Task prompt:
Reproduce exactly, from the data that follows, the line with "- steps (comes", the line with "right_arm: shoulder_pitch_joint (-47", and every line that lies between them.

:: Supplied material ::

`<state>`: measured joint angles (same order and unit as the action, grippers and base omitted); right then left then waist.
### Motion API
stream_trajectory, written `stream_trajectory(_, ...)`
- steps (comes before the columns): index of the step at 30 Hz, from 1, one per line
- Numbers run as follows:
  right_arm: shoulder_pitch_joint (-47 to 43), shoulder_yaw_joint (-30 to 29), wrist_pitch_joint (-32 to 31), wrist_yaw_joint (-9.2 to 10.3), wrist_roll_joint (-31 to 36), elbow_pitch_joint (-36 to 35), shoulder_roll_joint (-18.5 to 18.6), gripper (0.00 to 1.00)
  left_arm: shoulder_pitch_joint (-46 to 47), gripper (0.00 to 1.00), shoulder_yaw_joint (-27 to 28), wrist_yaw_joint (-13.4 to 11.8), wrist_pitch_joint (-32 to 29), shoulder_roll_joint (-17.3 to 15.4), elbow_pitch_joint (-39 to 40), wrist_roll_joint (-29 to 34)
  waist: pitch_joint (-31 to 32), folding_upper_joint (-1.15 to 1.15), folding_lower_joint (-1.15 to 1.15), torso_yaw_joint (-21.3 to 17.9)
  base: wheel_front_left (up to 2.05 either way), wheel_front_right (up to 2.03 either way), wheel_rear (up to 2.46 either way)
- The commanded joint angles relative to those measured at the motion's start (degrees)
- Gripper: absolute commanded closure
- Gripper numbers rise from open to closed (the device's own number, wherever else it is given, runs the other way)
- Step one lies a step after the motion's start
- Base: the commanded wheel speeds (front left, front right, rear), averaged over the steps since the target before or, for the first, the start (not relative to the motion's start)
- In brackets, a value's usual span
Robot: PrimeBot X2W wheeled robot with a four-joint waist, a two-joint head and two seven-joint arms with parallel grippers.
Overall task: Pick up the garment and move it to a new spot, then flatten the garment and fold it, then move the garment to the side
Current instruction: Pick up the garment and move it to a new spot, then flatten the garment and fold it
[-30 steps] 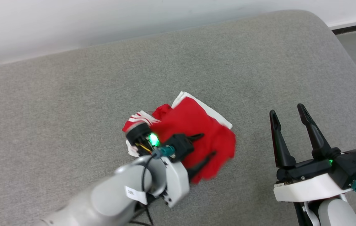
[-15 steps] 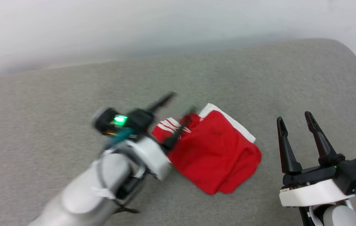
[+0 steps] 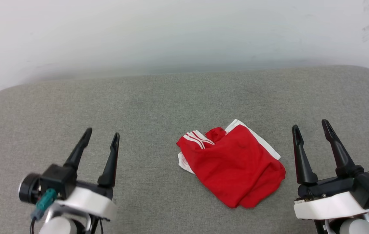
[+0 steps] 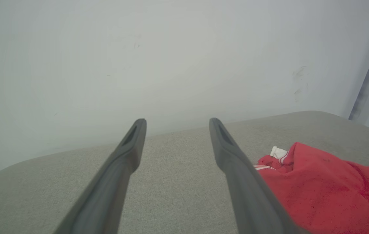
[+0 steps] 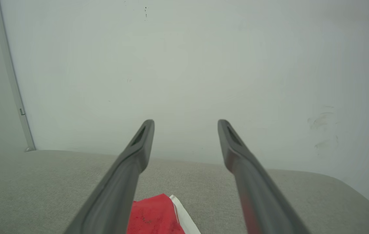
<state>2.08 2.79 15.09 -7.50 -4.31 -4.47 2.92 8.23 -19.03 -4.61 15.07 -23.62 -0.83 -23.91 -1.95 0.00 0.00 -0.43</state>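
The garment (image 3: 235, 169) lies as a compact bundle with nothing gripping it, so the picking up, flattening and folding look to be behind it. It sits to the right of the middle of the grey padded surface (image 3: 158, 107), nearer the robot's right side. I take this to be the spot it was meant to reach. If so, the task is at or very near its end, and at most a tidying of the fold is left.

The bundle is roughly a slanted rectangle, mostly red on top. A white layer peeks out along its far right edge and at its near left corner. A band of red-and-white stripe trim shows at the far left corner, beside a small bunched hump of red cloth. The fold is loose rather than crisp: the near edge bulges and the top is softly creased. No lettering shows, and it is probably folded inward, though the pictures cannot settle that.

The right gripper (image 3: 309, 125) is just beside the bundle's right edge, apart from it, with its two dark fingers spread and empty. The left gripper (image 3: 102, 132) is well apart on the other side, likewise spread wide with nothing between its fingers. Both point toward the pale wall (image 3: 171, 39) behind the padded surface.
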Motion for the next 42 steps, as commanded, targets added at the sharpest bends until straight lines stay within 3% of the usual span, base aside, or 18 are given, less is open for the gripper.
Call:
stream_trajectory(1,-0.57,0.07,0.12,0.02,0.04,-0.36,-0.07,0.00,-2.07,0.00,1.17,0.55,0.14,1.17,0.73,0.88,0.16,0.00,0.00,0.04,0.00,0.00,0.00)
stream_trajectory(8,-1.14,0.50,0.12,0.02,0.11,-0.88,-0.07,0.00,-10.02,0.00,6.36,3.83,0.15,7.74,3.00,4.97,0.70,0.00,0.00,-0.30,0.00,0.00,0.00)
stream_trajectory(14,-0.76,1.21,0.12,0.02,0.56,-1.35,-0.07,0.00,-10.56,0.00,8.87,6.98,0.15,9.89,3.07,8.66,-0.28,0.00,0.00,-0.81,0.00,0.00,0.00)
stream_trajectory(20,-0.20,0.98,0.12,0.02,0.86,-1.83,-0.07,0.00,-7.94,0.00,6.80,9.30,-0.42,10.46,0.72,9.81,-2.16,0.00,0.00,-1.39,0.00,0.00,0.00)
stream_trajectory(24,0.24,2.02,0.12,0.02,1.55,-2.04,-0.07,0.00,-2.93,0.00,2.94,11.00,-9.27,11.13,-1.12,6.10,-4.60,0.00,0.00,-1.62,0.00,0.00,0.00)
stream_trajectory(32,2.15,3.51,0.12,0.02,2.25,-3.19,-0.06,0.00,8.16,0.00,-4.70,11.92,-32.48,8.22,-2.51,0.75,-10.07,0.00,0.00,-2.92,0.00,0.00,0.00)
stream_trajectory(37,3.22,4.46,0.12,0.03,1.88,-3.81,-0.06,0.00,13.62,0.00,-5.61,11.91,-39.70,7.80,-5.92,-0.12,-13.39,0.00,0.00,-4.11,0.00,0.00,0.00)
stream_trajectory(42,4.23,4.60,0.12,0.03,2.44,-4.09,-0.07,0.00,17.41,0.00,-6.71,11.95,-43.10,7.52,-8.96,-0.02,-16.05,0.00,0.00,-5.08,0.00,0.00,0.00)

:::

Solution to this problem:
- steps (comes before the columns): index of the step at 30 Hz, from 1, one per line
- Numbers run as follows:
  right_arm: shoulder_pitch_joint (-47 to 43), shoulder_yaw_joint (-30 to 29), wrist_pitch_joint (-32 to 31), wrist_yaw_joint (-9.2 to 10.3), wrist_roll_joint (-31 to 36), elbow_pitch_joint (-36 to 35), shoulder_roll_joint (-18.5 to 18.6), gripper (0.00 to 1.00)

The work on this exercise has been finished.